*Problem details*:
Give back the full listing that follows exactly as it reads.

Collected material: Begin

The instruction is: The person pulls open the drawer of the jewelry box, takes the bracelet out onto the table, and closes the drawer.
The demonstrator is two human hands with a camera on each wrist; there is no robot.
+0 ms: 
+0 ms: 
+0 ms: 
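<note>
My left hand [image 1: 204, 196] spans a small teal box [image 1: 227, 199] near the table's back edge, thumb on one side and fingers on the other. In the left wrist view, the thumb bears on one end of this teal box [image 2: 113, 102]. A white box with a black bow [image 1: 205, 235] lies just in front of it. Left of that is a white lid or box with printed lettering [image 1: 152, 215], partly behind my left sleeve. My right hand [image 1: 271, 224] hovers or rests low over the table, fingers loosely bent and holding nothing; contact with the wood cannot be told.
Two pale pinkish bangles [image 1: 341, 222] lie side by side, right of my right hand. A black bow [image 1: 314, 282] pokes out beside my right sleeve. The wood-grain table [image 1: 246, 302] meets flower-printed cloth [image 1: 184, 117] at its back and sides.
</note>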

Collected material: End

*Exercise solution*:
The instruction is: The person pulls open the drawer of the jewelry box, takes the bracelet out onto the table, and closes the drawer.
The demonstrator is two human hands with a camera on each wrist; there is no robot.
+0 ms: 
+0 ms: 
+0 ms: 
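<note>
My left hand [image 1: 204, 196] spans a small teal box [image 1: 227, 199] near the table's back edge, thumb on one side and fingers on the other. In the left wrist view, the thumb bears on one end of this teal box [image 2: 113, 102]. A white box with a black bow [image 1: 205, 235] lies just in front of it. Left of that is a white lid or box with printed lettering [image 1: 152, 215], partly behind my left sleeve. My right hand [image 1: 271, 224] hovers or rests low over the table, fingers loosely bent and holding nothing; contact with the wood cannot be told.
Two pale pinkish bangles [image 1: 341, 222] lie side by side, right of my right hand. A black bow [image 1: 314, 282] pokes out beside my right sleeve. The wood-grain table [image 1: 246, 302] meets flower-printed cloth [image 1: 184, 117] at its back and sides.
</note>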

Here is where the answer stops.